Annie's Book Stop of Worcester

The little bookstore that's bigger on the inside

2400 poundsThis week, Annie’s Book Stop of Worcester is happy to put the spotlight on author Tom Lukas, who will be driving his Spycar to our humble bookstore this coming Friday, August 8, from 7PM-9PM. He designed his Spycar based on his debut novel, Special Operations. Special Operations is a collection of several books where retired Detective Nick Giaccione faces off against The Illuminator, a war nurse who has become a religious fanatic, embedding illuminated manuscripts into the bodies of her victims. The cases ensnare Giaccione in a web of contrapasso vengeance—punishing victims based on the crimes they committed.
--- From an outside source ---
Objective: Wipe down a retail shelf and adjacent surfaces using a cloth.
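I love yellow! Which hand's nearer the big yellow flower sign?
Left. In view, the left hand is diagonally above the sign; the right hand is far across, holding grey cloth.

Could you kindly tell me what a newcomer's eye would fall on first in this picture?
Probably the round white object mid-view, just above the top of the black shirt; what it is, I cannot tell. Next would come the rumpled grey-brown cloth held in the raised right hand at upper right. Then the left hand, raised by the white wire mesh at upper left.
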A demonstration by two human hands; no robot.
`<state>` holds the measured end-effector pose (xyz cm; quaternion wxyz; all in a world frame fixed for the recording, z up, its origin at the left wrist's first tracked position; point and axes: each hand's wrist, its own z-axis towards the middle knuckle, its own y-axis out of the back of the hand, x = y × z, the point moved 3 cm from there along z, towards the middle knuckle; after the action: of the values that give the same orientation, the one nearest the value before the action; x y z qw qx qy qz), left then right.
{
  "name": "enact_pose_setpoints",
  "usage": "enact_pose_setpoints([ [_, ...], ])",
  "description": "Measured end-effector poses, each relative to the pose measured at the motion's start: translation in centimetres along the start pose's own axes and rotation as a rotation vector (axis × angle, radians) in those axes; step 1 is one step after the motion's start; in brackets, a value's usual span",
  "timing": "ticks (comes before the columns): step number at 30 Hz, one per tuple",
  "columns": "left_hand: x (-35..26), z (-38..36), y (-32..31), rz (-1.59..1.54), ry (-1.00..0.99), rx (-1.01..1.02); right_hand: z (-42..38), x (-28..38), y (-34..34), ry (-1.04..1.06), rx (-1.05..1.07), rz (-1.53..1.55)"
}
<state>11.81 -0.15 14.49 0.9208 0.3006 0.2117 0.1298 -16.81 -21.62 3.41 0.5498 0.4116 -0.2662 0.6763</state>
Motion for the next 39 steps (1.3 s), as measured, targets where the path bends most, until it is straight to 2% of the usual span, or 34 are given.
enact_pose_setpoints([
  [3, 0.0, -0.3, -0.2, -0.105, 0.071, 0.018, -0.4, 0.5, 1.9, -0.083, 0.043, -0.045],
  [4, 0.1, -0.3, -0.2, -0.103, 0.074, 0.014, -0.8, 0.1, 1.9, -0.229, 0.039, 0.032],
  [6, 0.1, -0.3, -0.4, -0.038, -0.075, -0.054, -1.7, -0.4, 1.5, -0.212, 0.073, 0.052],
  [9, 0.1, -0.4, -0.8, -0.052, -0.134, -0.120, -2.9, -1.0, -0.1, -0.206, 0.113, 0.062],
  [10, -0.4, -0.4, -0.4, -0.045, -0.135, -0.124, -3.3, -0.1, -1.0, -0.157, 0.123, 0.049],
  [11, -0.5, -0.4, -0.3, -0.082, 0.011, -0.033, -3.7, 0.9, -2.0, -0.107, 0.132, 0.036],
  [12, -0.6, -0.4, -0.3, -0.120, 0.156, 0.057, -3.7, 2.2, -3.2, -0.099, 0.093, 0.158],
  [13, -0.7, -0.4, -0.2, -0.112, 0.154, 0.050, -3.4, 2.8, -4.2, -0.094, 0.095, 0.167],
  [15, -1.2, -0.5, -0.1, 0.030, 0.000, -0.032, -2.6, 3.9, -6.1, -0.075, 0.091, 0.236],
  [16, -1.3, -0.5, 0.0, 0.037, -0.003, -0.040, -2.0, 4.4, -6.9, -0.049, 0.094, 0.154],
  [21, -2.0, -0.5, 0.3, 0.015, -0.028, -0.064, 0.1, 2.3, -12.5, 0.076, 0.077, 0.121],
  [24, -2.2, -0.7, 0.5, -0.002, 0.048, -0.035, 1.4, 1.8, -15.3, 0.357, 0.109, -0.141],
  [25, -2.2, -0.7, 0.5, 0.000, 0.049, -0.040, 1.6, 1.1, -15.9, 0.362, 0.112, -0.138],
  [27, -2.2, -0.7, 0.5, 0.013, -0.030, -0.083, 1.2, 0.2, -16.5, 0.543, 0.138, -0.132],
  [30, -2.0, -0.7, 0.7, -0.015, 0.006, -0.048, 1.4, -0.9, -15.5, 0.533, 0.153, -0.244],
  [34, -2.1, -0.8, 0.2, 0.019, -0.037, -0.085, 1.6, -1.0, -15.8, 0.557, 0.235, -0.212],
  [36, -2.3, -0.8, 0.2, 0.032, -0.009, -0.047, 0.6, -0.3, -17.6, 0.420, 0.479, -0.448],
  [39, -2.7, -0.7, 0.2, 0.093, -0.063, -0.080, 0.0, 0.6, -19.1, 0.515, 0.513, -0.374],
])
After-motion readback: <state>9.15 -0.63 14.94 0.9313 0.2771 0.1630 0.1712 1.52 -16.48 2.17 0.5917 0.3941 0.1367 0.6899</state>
Thank you very much for joining us, Tom! What kind of research went into writing Special Operations?

Literary forensics, medical-surgical research, utting-edge bibliographic techniques for ancient manuscript analysis, the art (and science) of Illuminated manuscript creating by church scribes during the Fifteenth century – for a few.

You’ve got a unique method of promotion for your book! What’s the story behind your spycar?

My plan to build the Spycar came the moment I created my character Professor Canon Nailor, the FBI Literary Forensics consultant in Special Operations. It seemed natural to equip at that level with a top super car, so I gave him a McLaren F1.  In terms of fact-checking, it’s not uncommon for law enforcement agencies like FBI or DEA to confiscate supercars from bad guys and then put them to some conspicuous use. So for a buttoned-down Federal law enforcement consultant of Professor Nailor’s stature to have access as a perk is quite realistic.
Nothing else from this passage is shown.